● WHAT IS REQUIRED:
The required answer is the count of lines in the records that contain "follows", with no other text.

Data excerpts:
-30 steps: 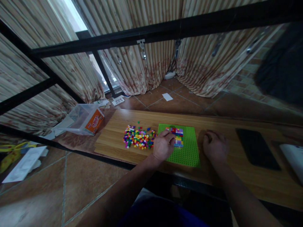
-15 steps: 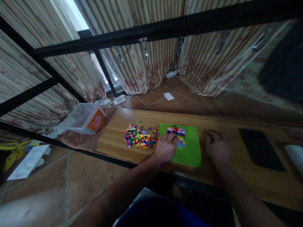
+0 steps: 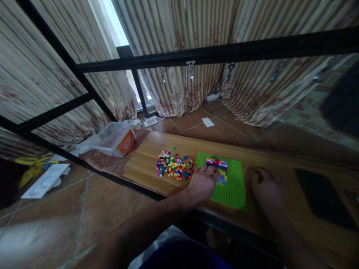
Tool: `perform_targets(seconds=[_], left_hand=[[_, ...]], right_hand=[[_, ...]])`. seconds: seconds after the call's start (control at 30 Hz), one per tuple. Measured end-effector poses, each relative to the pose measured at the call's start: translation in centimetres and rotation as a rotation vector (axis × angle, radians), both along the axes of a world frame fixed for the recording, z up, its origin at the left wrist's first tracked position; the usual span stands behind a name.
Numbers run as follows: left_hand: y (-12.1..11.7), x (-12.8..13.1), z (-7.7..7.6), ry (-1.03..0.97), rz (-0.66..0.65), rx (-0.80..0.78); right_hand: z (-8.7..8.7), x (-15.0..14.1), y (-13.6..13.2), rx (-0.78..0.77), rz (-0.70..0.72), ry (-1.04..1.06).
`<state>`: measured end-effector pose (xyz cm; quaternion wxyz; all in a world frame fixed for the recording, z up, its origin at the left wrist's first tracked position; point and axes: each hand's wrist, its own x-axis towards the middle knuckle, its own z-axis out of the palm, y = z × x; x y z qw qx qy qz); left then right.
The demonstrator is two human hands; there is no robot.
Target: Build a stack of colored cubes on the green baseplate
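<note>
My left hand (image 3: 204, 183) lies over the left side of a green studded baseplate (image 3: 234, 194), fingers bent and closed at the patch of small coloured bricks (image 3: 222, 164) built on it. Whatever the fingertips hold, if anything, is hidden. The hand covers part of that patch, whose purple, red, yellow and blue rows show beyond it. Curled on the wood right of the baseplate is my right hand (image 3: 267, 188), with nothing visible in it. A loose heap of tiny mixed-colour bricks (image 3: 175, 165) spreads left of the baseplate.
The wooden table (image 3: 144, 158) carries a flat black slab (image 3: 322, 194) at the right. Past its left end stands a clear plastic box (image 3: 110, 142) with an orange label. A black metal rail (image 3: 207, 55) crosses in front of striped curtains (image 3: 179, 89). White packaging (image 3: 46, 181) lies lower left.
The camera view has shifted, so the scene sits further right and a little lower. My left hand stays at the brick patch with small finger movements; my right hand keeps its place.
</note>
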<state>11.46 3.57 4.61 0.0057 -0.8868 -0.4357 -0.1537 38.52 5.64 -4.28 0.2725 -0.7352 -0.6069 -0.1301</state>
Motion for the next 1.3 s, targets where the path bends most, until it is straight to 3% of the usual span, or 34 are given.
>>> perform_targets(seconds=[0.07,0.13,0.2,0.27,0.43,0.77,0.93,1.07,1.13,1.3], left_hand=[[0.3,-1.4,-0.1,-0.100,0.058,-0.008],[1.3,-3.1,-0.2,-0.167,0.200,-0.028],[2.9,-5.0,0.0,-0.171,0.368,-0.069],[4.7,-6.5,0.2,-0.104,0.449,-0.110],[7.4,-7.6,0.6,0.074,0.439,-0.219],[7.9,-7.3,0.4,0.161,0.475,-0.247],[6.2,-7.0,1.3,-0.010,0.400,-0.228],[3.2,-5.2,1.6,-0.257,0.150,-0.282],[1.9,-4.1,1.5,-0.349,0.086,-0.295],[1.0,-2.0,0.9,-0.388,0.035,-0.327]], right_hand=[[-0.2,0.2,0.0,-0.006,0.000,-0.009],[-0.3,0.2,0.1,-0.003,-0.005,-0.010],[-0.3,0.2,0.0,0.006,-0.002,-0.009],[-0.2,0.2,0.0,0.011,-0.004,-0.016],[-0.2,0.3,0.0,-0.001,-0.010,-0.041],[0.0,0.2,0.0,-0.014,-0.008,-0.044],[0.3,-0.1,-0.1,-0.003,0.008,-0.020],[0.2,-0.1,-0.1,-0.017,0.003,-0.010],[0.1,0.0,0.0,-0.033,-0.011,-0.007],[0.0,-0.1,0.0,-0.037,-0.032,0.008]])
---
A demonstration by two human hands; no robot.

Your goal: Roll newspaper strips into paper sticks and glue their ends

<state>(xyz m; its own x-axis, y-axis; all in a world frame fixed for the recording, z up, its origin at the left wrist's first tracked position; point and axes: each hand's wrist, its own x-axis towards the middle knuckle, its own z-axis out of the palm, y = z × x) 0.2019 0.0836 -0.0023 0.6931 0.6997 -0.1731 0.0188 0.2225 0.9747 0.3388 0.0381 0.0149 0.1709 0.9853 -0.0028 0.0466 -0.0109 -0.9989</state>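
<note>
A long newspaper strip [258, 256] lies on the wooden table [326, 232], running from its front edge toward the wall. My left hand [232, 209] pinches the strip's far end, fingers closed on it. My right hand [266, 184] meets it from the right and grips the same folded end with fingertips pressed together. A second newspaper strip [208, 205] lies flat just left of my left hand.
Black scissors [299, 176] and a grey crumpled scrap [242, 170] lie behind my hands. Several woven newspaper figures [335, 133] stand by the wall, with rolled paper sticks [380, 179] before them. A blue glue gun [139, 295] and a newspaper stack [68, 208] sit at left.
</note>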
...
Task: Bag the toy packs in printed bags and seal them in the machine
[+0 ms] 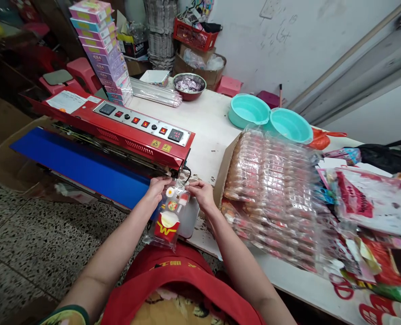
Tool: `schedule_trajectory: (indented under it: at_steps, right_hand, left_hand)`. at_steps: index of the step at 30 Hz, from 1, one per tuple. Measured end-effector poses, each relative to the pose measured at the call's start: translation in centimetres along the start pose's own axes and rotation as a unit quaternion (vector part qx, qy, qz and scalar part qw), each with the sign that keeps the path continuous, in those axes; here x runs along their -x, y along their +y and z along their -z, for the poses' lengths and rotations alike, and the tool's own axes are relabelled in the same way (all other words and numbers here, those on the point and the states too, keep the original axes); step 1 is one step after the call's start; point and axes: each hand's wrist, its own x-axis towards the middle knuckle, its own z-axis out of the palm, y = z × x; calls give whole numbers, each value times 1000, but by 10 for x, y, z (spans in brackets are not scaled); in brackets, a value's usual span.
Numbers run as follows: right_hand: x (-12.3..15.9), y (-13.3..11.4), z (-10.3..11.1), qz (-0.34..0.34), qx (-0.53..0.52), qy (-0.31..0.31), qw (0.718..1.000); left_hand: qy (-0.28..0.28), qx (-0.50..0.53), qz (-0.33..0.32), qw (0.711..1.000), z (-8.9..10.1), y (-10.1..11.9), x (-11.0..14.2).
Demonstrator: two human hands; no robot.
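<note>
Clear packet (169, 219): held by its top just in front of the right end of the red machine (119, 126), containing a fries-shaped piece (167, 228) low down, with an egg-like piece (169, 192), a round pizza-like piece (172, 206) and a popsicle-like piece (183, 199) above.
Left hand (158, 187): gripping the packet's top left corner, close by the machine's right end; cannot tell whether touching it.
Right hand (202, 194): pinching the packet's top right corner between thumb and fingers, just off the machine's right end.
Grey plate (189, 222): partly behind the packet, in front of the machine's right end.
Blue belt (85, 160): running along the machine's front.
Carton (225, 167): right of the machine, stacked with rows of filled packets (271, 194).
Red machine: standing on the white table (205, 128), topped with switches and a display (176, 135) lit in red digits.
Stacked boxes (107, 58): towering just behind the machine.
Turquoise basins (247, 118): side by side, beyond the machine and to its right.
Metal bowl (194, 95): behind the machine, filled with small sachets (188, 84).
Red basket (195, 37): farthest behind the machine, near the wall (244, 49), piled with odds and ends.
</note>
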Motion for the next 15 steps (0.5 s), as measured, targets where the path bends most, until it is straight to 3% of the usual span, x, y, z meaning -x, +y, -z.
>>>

● ANSWER BOX:
2